Nato nel villaggio di Perknik, in Anatolia, Varujan (1884-1915) fu un poeta e un martire del genocidio armeno. La sua storia personale, come afferma Arslan nella prefazione, è “esemplare di tragedia e di passione”. A soli dodici anni, si recò a Costantinopoli con la madre alla ricerca del padre, imprigionato e poi ucciso dal regime del “sultano rosso” Abdul Hamid. Questa dolorosa esperienza e il clima di persecuzione che incombeva sul suo popolo, segnarono profondamente la sua sensibilità e l’intera sua opera.

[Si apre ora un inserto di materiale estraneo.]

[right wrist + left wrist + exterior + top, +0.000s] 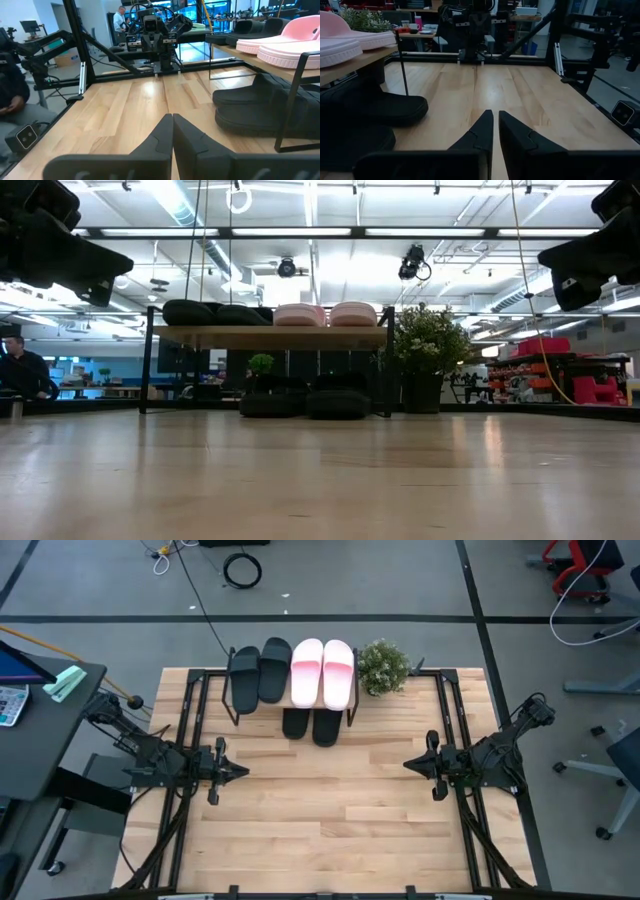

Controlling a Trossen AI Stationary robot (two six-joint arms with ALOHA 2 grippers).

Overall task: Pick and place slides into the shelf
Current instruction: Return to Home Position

La sua formazione culturale si svolse tra Costantinopoli, Venezia e Gand. Dopo gli studi, tornò in Turchia e si immerse attivamente nel vivace dibattito politico e culturale del cosiddetto “risveglio culturale armeno” degli anni 1908-1915, un periodo di grande fermento sorto all’indomani della Rivoluzione dei Giovani Turchi, che suscitò grande entusiasmo alimentando la speranza di un futuro di pace tra le varie etnie che popolavano l’Anatolia. Tale speranza, condivisa apertamente da Varujan e da molti intellettuali armeni, fu però tragicamente tradita: il movimento dei Giovani Turchi, che inizialmente aveva ripristinato la Costituzione ottomana aderendo a ideali liberali, deviò presto verso posizioni oltranziste e autoritarie, miranti a formare uno Stato linguisticamente e culturalmente omogeneo, una visione inconciliabile con la pluralità etnica che allora popolava il paese, e che portò infine ai tragici eventi del genocidio (è utile ricordare che la parola “genocidio” fu coniata solo dopo la II guerra mondiale e che l’Italia ha riconosciuto il genocidio armeno nel 2020).

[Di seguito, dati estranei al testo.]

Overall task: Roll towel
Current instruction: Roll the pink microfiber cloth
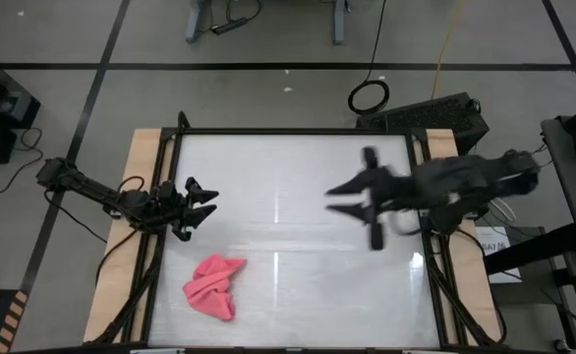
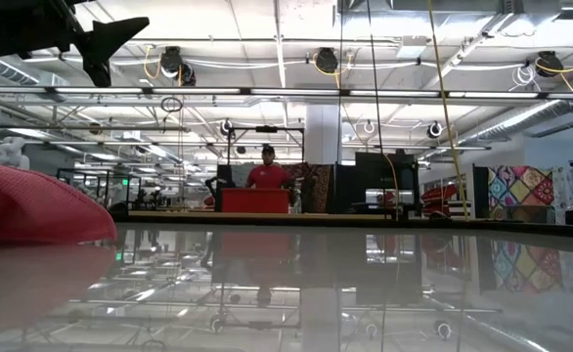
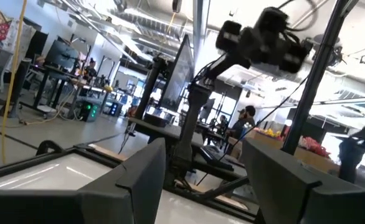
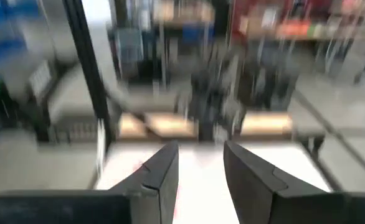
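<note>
Towel (image 1: 213, 286) lies crumpled in a pink heap on the shiny white table (image 1: 298, 285), near the front left corner. Nothing touches it. The left gripper (image 1: 205, 205) hangs above the table's left side, a little behind the towel, with its 2 fingers spread apart. The right gripper (image 1: 339, 200) hangs over the right middle, fingers open too, holding nothing.

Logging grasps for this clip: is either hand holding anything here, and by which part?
Nothing is held. The left hand and right hand are both open above the table, and the towel lies crumpled, untouched, near the left hand.
</note>
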Available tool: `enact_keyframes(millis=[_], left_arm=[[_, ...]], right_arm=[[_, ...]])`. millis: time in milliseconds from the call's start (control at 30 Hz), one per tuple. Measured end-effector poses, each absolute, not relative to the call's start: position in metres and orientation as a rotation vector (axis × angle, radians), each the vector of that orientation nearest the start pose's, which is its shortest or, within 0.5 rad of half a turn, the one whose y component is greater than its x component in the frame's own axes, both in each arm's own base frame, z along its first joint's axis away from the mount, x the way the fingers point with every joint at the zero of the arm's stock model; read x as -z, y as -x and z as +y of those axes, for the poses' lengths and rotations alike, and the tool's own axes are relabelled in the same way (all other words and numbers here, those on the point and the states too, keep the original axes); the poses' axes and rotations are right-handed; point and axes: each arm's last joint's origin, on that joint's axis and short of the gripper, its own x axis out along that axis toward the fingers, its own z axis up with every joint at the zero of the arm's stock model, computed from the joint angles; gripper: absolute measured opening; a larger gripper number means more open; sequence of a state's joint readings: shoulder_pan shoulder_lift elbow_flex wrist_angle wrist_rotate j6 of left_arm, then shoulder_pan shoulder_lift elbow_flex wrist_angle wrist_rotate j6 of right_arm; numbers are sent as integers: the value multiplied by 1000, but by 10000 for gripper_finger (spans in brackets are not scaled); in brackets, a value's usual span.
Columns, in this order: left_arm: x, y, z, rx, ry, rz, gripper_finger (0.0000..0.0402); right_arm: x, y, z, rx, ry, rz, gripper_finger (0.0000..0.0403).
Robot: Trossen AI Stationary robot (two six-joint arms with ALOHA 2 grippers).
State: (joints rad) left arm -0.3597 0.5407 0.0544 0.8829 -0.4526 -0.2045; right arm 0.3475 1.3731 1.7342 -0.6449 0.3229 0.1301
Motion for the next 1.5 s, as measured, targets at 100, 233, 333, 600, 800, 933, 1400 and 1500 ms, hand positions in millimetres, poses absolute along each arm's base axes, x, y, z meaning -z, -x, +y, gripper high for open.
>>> enact_keyframes(millis=[100,233,333,600,800,933,1400,1500], left_arm=[[-214,-121,-32,-54,357,-371,219],[-214,-121,-32,-51,357,-370,219],[-213,-122,-32,-51,355,-365,219],[-209,-123,-33,-55,339,-319,219],[-195,-127,-34,-58,418,-179,219],[-187,-128,-35,-65,486,-104,219],[-185,-128,-35,-65,493,-84,219],[-185,-128,-35,-65,483,-83,219]], right_arm=[[-452,-283,93,-10,32,456,119],[-412,-315,104,-13,144,647,119],[-385,-335,111,-24,217,741,119],[-323,-380,127,-54,237,882,119],[-299,-409,129,-99,200,835,124],[-287,-427,129,-131,197,773,142],[-186,-494,143,-180,218,595,220],[-172,-503,141,-137,220,558,221]])
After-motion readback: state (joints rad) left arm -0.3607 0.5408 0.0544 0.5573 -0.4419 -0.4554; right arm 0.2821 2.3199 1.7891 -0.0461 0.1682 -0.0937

Nelle sue opere poetiche, Varujan riuscì a creare una sintesi stilistica originale tra Oriente e Occidente: la sua poesia è una “straordinaria fusione” tra “l’esuberante ricchezza di immagini e la concretezza tutta visiva della fantasia orientale, con l’educazione e le suggestioni della cultura occidentale”. La sua adesione alla causa della rinascita della cultura armena fu totale e si manifestò nella pubblicazione di due raccolte che riscossero grande successo: Il cuore della stirpe (1909) e Canti pagani (1913). Queste opere mostrano la sua incredibile forza poetica, tutta votata a celebrare e a riscoprire le radici del suo popolo, proprio nel momento in cui stava per essere crudelmente soppresso.
Per Varujan, la poesia non è una mera espressione estetica, ma una forza vitale, una linfa che nutre e plasma l’essere, un’energia potente capace di ricondurre l’essere umano ad una profonda conoscenza di sé e del mondo. Anche di fronte all’orrore, come si legge nella prefazione, “mai egli cedette alla tentazione dell’odio o del sentimentalismo rancoroso, o ai luoghi comuni del vittimismo sterile”.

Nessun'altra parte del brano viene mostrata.